In this plot, we see that the nodes are at \(x_i\) as the value of \(f(x_i)\) are known and there are zero variances. The further aways from any \(x_i\), the larger the variance.

It is easy to extend this model to the case that the exact value of \(f(x_i)\) are unknown but we have estimates. Here we introduce the variance of estimates \(\sigma_y^2\) (a constant) and assume we estimated \(y_i = f(x_i) + \epsilon\) with \(\epsilon\sim N(0,\sigma_y^2)\).

If \(f(\mathbf{x}) \sim N(\mu, \mathbf{K})\), then by additive property of variance we have \(\mathbf{y} \sim N(\mu, \mathbf{K}+\sigma_y^2 \mathbf{I})\). So we have

\[\begin{bmatrix} \mathbf{y} \\ f(\mathbf{x}^\ast) \end{bmatrix} \sim N\Big(\mathbf{0}, \begin{bmatrix} \mathbf{K}+\sigma_y^2\mathbf{I} & \mathbf{K}_\ast \\ \mathbf{K}_\ast^\top & \mathbf{K}_{\ast\ast} \end{bmatrix} \Big)\]

Note that \(\mathbf{K}_\ast\) and \(\mathbf{K}_{\ast\ast}\) are same as previous (Gaussian noise is independent and hence covariance of \(f(x_j)\) and \(f(x_i^\ast)\) is same as covariance of \(y_j\) and \(f(x_i^\ast)\)). But now we have

\[\Pr(f(\mathbf{x}^\ast) \mid \mathbf{y}) = N(f(\mathbf{x}^\ast) \mid \mu, \Sigma)\]


\[\begin{aligned} \mu &= \mu_{\mathbf{x}^\ast} + \mathbf{K}_\ast^\top (\mathbf{K}+\sigma_y^2\mathbf{I})^{-1} (\mathbf{y}-\mu_{\mathbf{x}}) \\ \Sigma &= \mathbf{K}_{\ast\ast} - \mathbf{K}_\ast^\top (\mathbf{K}+\sigma_y^2\mathbf{I})^{-1} \mathbf{K}_\ast \end{aligned}\]

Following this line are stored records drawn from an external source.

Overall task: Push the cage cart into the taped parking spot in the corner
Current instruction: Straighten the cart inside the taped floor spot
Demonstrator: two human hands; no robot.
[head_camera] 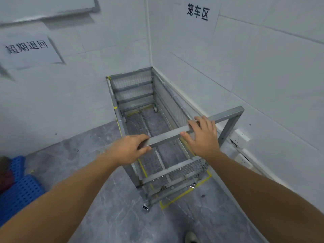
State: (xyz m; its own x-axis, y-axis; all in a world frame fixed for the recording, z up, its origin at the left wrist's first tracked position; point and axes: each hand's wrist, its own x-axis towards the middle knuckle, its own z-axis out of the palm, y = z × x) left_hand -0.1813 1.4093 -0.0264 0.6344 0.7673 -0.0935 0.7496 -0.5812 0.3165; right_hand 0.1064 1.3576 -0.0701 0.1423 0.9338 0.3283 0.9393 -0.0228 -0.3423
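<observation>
A grey metal cage cart [133, 88] with wire-mesh sides stands in the corner, its far end against both white walls. Yellow floor tape [182, 195] outlines a rectangle under and around the cart's near end. The cart's left near wheel [145, 208] sits just outside the tape's corner. My left hand [128, 149] is wrapped around the left part of the grey handle bar [166, 136]. My right hand [201, 135] lies on the bar's right part, thumb under it and fingers spread over it.
Blue perforated plastic crates [19, 190] sit on the floor at the far left. White wall sockets [240, 135] are on the right wall next to the handle. Paper signs [201, 13] hang on both walls. A shoe tip [191, 237] shows at the bottom edge.
</observation>
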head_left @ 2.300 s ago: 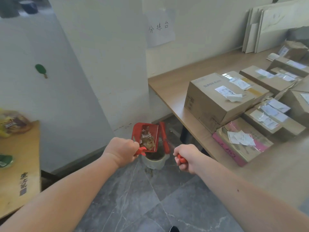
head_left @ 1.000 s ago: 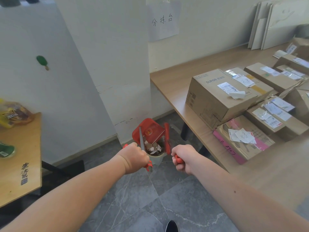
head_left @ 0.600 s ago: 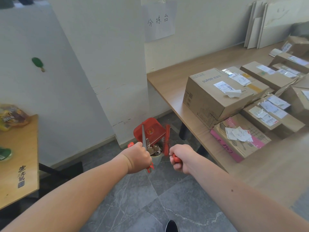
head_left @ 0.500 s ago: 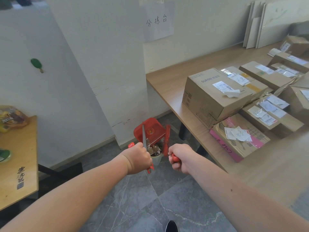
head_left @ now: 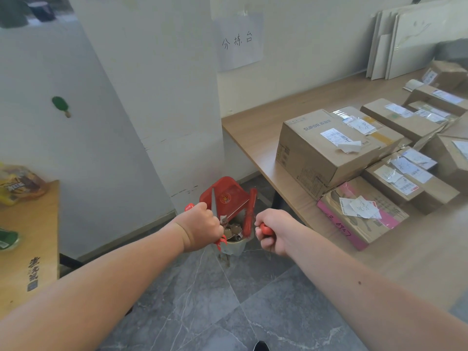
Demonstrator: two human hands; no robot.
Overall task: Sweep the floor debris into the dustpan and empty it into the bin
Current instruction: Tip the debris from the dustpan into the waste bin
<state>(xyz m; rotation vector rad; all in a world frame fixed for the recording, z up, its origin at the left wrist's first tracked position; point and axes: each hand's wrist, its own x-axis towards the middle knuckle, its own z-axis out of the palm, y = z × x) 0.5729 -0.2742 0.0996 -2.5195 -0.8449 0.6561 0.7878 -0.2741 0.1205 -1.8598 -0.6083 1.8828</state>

The code to plot in this case is as follows:

# Function with noise
sigma_y = 5e-2
f_noise = lambda x: f(x) + sigma_y*np.random.randn(*x.shape)
y_noise = f_noise(x_sample)

# Compute the kernel matrix
Ky = kernel(x_sample, x_sample) + (sigma_y**2)*np.eye(N_SAMPLE)
Kss = kernel(x,x)
Ks = kernel(x_sample, x)
Kinv = np.linalg.inv(Ky)
Sigma = Kss - Ks.T @ Kinv @ Ks

# Compute location matrix
mu = Ks.T @ Kinv @ y_noise

# Compute standard deviations
sd = np.sqrt(np.diag(Sigma))

# Generate sample functions
y = sp.stats.multivariate_normal.rvs(mu, Sigma, size=M).T

# Plot
plt.gca().fill_between(x, mu-2*sd, mu+2*sd, color="#dddddd", alpha=0.5)
plt.plot(x, y, alpha=0.5)
plt.plot(x, mu, c="r")
plt.scatter(x_sample, y_sample, c="r", alpha=0.5)

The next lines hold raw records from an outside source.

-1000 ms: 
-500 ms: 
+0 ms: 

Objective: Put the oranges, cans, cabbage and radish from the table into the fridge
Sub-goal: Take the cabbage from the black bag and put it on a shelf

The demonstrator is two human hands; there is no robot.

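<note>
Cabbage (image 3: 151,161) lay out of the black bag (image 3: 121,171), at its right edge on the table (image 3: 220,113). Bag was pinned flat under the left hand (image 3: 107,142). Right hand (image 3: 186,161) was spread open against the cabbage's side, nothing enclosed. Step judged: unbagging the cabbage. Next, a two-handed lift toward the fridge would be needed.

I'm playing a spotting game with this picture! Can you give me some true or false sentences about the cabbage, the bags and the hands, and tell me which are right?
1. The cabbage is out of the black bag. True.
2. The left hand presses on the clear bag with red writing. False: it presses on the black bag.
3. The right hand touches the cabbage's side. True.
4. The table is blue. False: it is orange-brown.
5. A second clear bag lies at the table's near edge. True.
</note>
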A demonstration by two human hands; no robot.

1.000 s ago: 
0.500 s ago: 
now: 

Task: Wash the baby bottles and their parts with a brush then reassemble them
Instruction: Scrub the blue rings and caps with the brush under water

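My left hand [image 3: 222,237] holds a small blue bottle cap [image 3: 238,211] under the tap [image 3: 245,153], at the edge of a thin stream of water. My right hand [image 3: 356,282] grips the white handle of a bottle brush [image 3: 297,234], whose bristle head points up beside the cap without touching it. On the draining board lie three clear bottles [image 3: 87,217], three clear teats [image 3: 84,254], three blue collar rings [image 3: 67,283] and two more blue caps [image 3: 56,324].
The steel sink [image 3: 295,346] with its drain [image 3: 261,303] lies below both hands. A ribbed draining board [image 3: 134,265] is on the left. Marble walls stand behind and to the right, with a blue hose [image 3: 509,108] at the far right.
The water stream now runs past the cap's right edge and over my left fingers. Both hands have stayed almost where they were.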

Which the above plot has non-zero (\(\sigma_y^2>0\)) variance at the nodes of \(x_i\). Moreover, the estimates \(y_i\) (red dots) are not always on the expectation \(\mu\) (red line). In fact, they are related as

\[\mu = \mathbf{K}_\ast^\top (\mathbf{K}+\sigma_y^2\mathbf{I})^{-1} \mathbf{y}\]

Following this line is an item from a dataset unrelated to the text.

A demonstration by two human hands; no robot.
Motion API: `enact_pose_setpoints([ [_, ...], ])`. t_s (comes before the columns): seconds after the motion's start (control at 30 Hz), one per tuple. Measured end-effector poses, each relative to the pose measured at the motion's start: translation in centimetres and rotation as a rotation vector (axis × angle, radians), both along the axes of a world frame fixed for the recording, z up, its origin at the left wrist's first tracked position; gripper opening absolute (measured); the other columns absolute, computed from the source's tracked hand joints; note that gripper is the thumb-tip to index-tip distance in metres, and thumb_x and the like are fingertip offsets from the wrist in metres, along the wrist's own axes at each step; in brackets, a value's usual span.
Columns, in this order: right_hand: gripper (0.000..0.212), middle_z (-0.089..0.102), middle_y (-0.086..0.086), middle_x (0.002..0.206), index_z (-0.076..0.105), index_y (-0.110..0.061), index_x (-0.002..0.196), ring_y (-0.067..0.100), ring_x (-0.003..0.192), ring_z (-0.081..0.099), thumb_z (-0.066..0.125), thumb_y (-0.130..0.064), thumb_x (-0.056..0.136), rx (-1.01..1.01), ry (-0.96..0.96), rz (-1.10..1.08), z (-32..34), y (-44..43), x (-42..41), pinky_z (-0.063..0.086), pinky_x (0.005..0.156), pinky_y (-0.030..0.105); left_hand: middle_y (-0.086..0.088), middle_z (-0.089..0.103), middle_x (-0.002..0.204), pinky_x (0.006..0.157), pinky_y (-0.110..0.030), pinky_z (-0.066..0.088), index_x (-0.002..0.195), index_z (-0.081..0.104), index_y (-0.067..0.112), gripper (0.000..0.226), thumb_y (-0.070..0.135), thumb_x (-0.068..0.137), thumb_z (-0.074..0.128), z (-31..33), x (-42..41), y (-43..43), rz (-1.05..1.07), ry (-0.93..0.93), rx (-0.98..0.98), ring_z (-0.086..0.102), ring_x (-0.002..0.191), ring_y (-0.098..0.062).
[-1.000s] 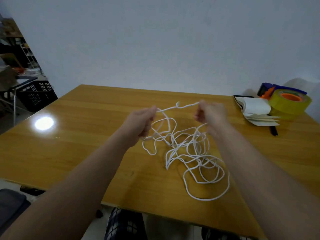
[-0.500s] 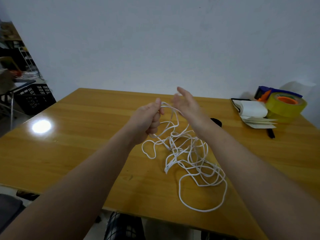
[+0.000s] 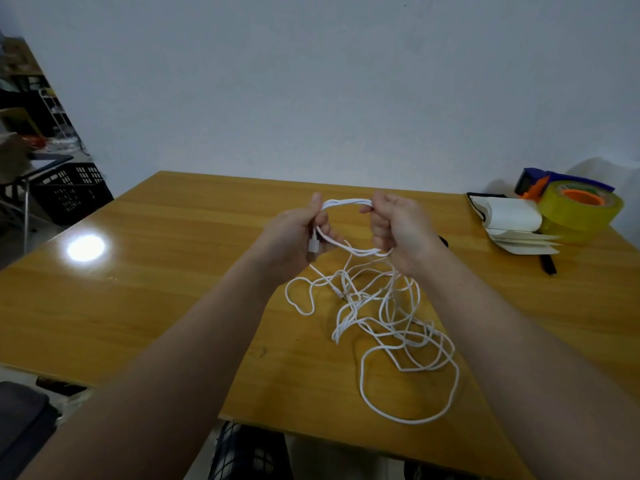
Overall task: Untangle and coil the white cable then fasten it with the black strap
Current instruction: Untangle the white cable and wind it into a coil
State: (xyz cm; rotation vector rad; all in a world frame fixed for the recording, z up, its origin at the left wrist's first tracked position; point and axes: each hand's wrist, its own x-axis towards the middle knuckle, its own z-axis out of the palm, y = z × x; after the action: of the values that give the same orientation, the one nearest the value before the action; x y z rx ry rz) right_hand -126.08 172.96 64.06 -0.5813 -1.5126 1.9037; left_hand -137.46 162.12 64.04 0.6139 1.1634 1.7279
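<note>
A thin white cable lies in a loose tangle on the wooden table, its near loop reaching toward the front edge. My left hand grips a small coil of the cable, with a white plug showing below my fingers. My right hand grips the opposite side of the same coil. The coil hangs between both hands above the table, and strands run down from it into the tangle. A small dark thing, perhaps the black strap, peeks out just behind my right wrist, mostly hidden.
At the table's back right stand a yellow tape roll with an orange core, a white paper roll on folded sheets and a black pen-like object. A black crate sits on the floor to the left.
My right hand, open half a second ago, has closed on the cable. A small coil now spans both hands, where one strand was stretched before. The view has tilted slightly.
</note>
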Motion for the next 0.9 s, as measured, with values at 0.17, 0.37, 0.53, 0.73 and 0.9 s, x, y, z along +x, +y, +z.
enact_pose_setpoints([
  [0.17, 0.035, 0.032, -0.013, 0.035, 0.050, -0.014, 0.072, 0.006, 0.030, 0.025, 0.036, -0.030, 0.100, 0.312, -0.193, -0.142, -0.6, 0.6, -0.9, 0.023, 0.039, 0.023, 0.000, 0.053, 0.055, 0.059, -0.028, 0.032, 0.059, 0.048, 0.015, 0.051, 0.041, 0.099, 0.033, -0.6, 1.1, 0.0, -0.183, 0.010, -0.086, 0.045, 0.041, -0.009],
  [0.37, 0.041, 0.044, -0.005, 0.043, 0.047, -0.015, 0.066, 0.012, 0.040, 0.048, 0.038, -0.037, 0.099, 0.353, -0.219, -0.019, -1.1, 0.4, -0.5, 0.031, 0.039, 0.020, 0.008, 0.028, 0.036, 0.035, -0.017, 0.024, 0.063, 0.041, 0.017, 0.045, 0.043, 0.100, 0.035, 0.2, 1.9, 0.5, -0.161, -0.027, -0.068, 0.021, 0.028, -0.004],
  [0.53, 0.032, 0.067, 0.003, 0.066, 0.064, -0.007, 0.093, 0.013, 0.051, 0.064, 0.044, -0.033, 0.097, 0.168, -0.164, 0.149, -1.1, 0.1, 0.1, 0.046, 0.042, 0.021, -0.012, 0.063, 0.099, 0.061, -0.026, 0.059, 0.034, 0.054, 0.006, 0.076, 0.030, 0.102, 0.032, 0.9, 2.7, 0.1, -0.108, -0.143, 0.091, 0.062, 0.081, -0.014],
  [0.73, 0.018, 0.065, 0.007, 0.071, 0.062, -0.005, 0.093, 0.011, 0.053, 0.063, 0.049, -0.018, 0.095, 0.095, -0.137, 0.209, -0.8, 1.3, 0.8, 0.052, 0.045, 0.023, -0.013, 0.066, 0.121, 0.065, -0.036, 0.061, 0.049, 0.043, 0.016, 0.056, 0.032, 0.101, 0.036, 1.2, 1.7, -0.8, -0.069, -0.129, 0.114, 0.067, 0.106, -0.022],
  [0.9, 0.017, 0.047, 0.001, 0.055, 0.062, -0.014, 0.084, 0.006, 0.035, 0.031, 0.050, -0.018, 0.095, 0.279, -0.275, 0.136, -0.5, 1.9, 0.9, 0.023, 0.035, 0.017, -0.010, 0.060, 0.132, 0.060, -0.035, 0.059, 0.065, 0.038, 0.015, 0.039, 0.031, 0.101, 0.035, 1.2, 0.9, -1.3, -0.115, -0.130, 0.129, 0.059, 0.119, -0.025],
])
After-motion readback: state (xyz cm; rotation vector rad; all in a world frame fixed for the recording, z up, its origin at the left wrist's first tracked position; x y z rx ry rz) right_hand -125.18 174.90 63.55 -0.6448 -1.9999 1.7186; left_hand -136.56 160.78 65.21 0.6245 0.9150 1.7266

Since \(\mathbf{K}\) and \(\mathbf{K}_\ast\) above are depending on the kernel function, in which a hyperparameter \(\lambda\) is involved in our squared exponential kernel. Varying \(\lambda\) will give us a different \(\mu\) (namely, the estimated function) as it controls how smooth the function would be.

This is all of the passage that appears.